In this sense, renewable energy policies are not necessarily environmental
policies. At this point, they are environmental policies, trade policies, and industrial
policies. Before the globalization of renewable energy industry, traditional renewable
energy policies have been able to promote both the use of renewable energy and the
growth of industry. However, the globalized industry has posed challenges to these
efforts. Traditional renewable energy policies can expand the use of renewable energy,
but they do not necessarily develop a domestic industry. Under these circumstances,
different types of policies including industrial policies and trade policies were introduced
to complement the traditional renewable energy policies.

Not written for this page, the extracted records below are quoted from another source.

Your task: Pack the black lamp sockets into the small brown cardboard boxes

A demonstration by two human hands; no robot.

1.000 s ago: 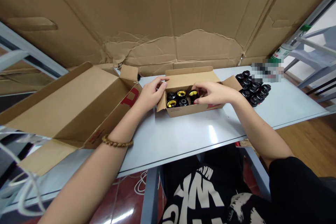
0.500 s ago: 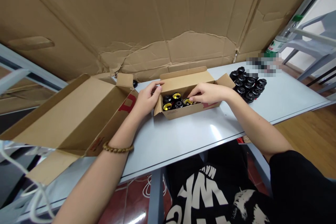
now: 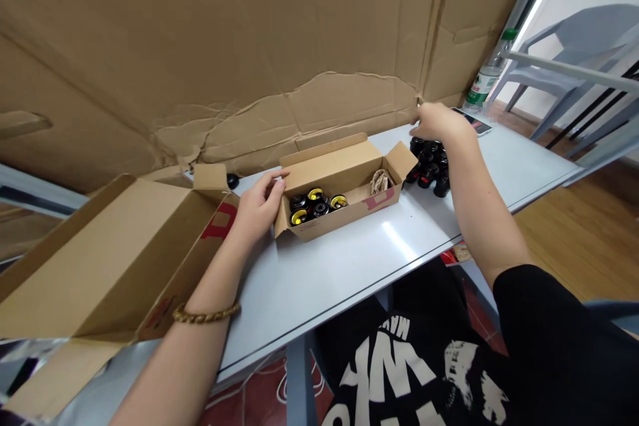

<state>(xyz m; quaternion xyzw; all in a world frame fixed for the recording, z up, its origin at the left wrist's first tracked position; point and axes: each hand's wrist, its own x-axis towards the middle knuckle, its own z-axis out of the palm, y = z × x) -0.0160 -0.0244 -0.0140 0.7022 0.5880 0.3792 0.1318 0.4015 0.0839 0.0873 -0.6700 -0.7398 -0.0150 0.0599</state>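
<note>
My left hand grips the left end of a small open cardboard box, thumb at the rim and fingers behind it. In the box's left part stand several short black cylindrical parts; some show bright yellow rings on top. A wad of crumpled brown paper lies at the box's right end. Over a cluster of similar black parts on the right, my right hand hovers with its fingers partly spread, pointing left and down. Nothing shows in it, and its forearm hides part of the cluster.
A larger open cardboard box lies at the left on the white table. A phone and a green-capped bottle are at the far right. Behind the table stands a big cardboard sheet; a grey chair is beyond.
My right hand has left the small box and moved right to above the black cluster. My left hand stays at the box's left end. The view has turned slightly right.
</note>
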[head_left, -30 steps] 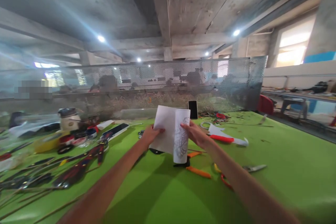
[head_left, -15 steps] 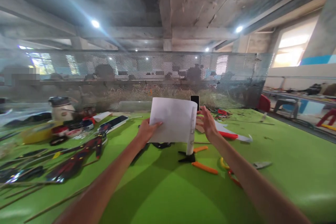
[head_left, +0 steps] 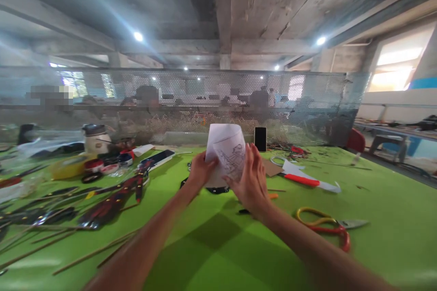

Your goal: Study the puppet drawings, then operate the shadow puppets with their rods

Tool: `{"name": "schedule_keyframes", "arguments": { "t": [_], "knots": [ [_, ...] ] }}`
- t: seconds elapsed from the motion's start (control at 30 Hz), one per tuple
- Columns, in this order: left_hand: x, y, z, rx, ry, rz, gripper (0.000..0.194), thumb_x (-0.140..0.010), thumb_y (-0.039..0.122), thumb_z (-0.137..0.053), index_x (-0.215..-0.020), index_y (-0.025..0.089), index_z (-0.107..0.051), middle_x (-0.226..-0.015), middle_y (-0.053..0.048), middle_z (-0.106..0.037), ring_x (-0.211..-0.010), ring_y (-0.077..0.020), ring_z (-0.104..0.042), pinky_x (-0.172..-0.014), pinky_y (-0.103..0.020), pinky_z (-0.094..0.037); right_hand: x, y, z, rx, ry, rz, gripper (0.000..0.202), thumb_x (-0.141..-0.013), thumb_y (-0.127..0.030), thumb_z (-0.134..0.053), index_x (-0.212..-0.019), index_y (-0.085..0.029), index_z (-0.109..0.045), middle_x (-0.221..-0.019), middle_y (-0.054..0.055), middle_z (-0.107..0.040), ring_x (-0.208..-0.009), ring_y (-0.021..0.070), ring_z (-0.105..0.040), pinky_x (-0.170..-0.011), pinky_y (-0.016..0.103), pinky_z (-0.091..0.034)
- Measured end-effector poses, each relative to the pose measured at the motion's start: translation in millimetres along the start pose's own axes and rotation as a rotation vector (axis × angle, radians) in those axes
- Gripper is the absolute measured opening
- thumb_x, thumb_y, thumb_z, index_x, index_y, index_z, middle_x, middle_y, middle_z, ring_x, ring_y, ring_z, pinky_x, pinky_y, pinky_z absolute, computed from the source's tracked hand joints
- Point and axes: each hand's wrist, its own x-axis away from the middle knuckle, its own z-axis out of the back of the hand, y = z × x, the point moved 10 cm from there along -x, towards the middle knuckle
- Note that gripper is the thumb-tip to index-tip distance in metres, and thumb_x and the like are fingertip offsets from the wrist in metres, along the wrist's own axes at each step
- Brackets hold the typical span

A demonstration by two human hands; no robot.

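White paper [head_left: 223,132], left of the scissors [head_left: 344,224], showed more drawing [head_left: 234,158] as the right hand [head_left: 251,184], spread clear 0.5 seconds earlier, curved round its edge while the left hand [head_left: 200,173] pinched the opposite side, seemingly steadying the curl.

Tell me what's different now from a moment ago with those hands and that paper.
The right hand first held the paper's rolled right side, then let go; now it has swung inward against it again, though how firmly is unclear. That side curls towards the person, showing the line drawing. Unchanged: the left hand grips the left edge; the scissors lie on the table.
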Motion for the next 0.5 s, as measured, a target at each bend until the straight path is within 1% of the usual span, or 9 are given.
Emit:
{"name": "schedule_keyframes", "arguments": {
  "t": [0.07,0.1,0.2,0.27,0.3,0.33,0.4,0.43,0.5],
  "knots": [
    [5,3,-8.6,0.016,-0.047,0.033,0.025,-0.061,0.034,-0.072,-0.071,0.012,-0.071,-0.064,-0.003,-0.069,-0.057,-0.0186,-0.059,-0.049,-0.025,-0.042,-2,25,-6,0.025,-0.008,-0.098,0.104,-0.078,-0.032,-0.069,-0.157,-0.023,-0.002,-0.155,0.023,-0.022,-0.139,0.0437,-0.030,-0.104,0.066,-0.037],
    [7,3,-10.5,0.024,-0.055,0.054,0.027,-0.061,0.036,-0.073,-0.073,0.012,-0.072,-0.066,-0.004,-0.070,-0.058,-0.0194,-0.060,-0.049,-0.025,-0.043,-5,42,-5,0.028,0.006,-0.153,0.100,-0.077,-0.028,-0.067,-0.157,-0.022,-0.007,-0.153,0.023,-0.025,-0.138,0.0429,-0.032,-0.103,0.065,-0.037],
    [8,3,-7.2,0.048,-0.038,0.098,0.031,-0.060,0.035,-0.078,-0.079,0.011,-0.075,-0.071,-0.007,-0.073,-0.063,-0.0223,-0.065,-0.054,-0.027,-0.047,-15,98,15,-0.005,0.124,-0.339,0.086,-0.071,-0.023,-0.062,-0.149,-0.011,-0.027,-0.141,0.024,-0.038,-0.131,0.0388,-0.040,-0.104,0.056,-0.039],
    [4,-2,-2.9,0.058,-0.031,0.101,0.033,-0.060,0.036,-0.079,-0.081,0.012,-0.076,-0.073,-0.008,-0.074,-0.067,-0.0240,-0.067,-0.057,-0.029,-0.049,-17,137,24,-0.078,0.184,-0.496,0.073,-0.066,-0.023,-0.062,-0.136,-0.008,-0.046,-0.127,0.023,-0.053,-0.119,0.0375,-0.051,-0.099,0.052,-0.043],
    [1,-6,-1.1,0.060,-0.037,0.097,0.034,-0.060,0.037,-0.080,-0.082,0.012,-0.077,-0.074,-0.008,-0.074,-0.069,-0.0246,-0.068,-0.059,-0.030,-0.050,-16,156,22,-0.155,0.169,-0.584,0.062,-0.063,-0.024,-0.061,-0.122,-0.009,-0.057,-0.115,0.020,-0.060,-0.109,0.0359,-0.056,-0.094,0.050,-0.046],
    [-2,-10,0.7,0.060,-0.045,0.089,0.034,-0.059,0.038,-0.080,-0.081,0.012,-0.077,-0.074,-0.008,-0.074,-0.070,-0.0252,-0.068,-0.061,-0.031,-0.051,-13,173,14,-0.266,0.126,-0.662,0.049,-0.060,-0.024,-0.060,-0.107,-0.012,-0.065,-0.101,0.016,-0.065,-0.098,0.0337,-0.060,-0.087,0.046,-0.048],
    [-10,-15,5.1,0.077,-0.063,0.035,0.032,-0.060,0.039,-0.080,-0.079,0.012,-0.077,-0.078,-0.009,-0.074,-0.076,-0.0261,-0.068,-0.067,-0.033,-0.052,-7,195,-1,-0.509,0.080,-0.767,0.027,-0.058,-0.027,-0.061,-0.081,-0.016,-0.068,-0.083,0.011,-0.067,-0.083,0.0287,-0.063,-0.076,0.040,-0.050],
    [-13,-15,7.0,0.092,-0.082,-0.015,0.029,-0.061,0.038,-0.079,-0.076,0.013,-0.077,-0.084,-0.010,-0.075,-0.082,-0.0269,-0.068,-0.072,-0.035,-0.053,-6,201,-4,-0.617,0.089,-0.775,0.021,-0.057,-0.028,-0.062,-0.073,-0.017,-0.067,-0.081,0.009,-0.068,-0.081,0.0266,-0.063,-0.073,0.037,-0.049],
    [-19,-9,10.6,0.119,-0.136,-0.152,0.022,-0.063,0.035,-0.077,-0.073,0.016,-0.076,-0.111,-0.012,-0.072,-0.104,-0.0292,-0.064,-0.085,-0.037,-0.053,-9,203,-3,-0.776,0.110,-0.717,0.015,-0.056,-0.030,-0.065,-0.065,-0.019,-0.065,-0.091,0.009,-0.069,-0.083,0.0233,-0.063,-0.069,0.033,-0.049]
  ]
}}
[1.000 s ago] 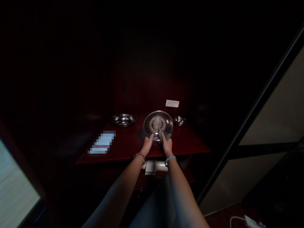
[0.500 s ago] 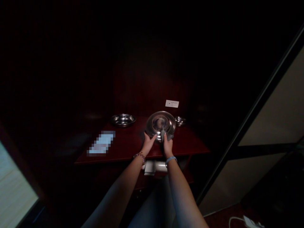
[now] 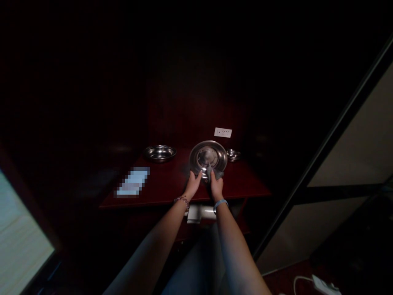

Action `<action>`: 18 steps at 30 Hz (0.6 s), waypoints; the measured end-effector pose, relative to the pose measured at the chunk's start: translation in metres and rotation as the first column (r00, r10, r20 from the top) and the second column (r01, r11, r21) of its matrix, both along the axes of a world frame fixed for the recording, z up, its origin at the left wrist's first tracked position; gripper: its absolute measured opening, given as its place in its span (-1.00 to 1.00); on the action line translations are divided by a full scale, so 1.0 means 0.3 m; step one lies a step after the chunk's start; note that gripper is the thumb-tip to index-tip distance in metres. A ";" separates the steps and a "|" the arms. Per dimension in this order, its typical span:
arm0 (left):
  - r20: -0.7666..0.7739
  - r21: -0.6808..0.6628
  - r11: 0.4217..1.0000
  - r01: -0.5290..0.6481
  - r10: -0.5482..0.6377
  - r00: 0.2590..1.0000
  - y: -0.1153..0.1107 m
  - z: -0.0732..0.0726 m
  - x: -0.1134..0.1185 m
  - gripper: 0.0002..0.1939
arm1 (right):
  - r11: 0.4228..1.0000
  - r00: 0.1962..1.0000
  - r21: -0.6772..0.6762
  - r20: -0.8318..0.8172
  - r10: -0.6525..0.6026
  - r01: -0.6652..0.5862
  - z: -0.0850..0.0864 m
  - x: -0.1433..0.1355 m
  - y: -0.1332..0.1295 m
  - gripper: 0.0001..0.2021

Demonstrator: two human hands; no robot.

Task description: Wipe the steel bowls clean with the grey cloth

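A round stainless steel plate (image 3: 199, 151) is tilted up above the dark red shelf (image 3: 166, 184), its flat face toward me. My left hand (image 3: 193, 184) grips its lower left rim, thumb on the near face and the fingers hidden behind. At the lower right rim my right hand (image 3: 216, 185) pinches a grey cloth (image 3: 218, 173) against the plate. Part of the cloth sticks up over the plate's face. Behind the plate to the right, small metal bowls (image 3: 233, 155) are partly covered by it. A wider steel dish (image 3: 160, 153) rests on the shelf at the left.
A pixelated flat item (image 3: 133, 182) lies on the shelf's left side. A white socket plate (image 3: 222, 132) is on the back wall. Beneath the shelf is a white object (image 3: 195, 214). A pale sliding panel (image 3: 346, 143) stands at right; a power strip (image 3: 325, 285) lies on the floor.
The plate's tilt has changed slightly while both hands keep hold of it. The whole view has shifted a little; the dish and bowls stay in place on the shelf.
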State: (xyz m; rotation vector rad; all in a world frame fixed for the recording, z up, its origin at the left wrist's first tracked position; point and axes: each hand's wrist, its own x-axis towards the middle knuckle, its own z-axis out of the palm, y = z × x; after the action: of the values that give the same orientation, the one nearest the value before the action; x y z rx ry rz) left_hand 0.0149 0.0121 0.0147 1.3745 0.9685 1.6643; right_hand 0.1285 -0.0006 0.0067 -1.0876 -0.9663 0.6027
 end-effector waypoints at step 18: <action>0.169 0.008 0.990 -0.140 0.137 0.976 0.016 0.000 -0.017 -0.47 | 0.997 0.996 -0.006 -0.037 -0.076 0.076 0.011 -0.008 0.010 -0.47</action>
State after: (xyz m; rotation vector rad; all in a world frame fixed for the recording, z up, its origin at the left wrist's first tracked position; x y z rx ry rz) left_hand 0.0098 0.0168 0.0147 1.1798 0.9701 1.8656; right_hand 0.1261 0.0022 0.0101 -1.1088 -0.8883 0.5614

Some of these non-traditional renewable energy policies conflict with traditional
renewable energy policies. The policies to promote domestically-produced products may
negatively affect achieving the goal of the traditional policies by reducing the use of low-
priced foreign products. Some non-traditional renewable energy policies could also
conflict with global trade rules. The U.S. anti-dumping tariff on Chinese solar panels has
caused trade dispute with China as China submitted a complaint to the WTO. Moreover,
there are less transparent policies to protect domestic industry. Certification programs or
government-driven renewable energy project development programs could be used as a
policy measure to develop domestic corporations. It is not easy to find out how these
“murky” industrial policies affect the use of renewable energy locally and globally.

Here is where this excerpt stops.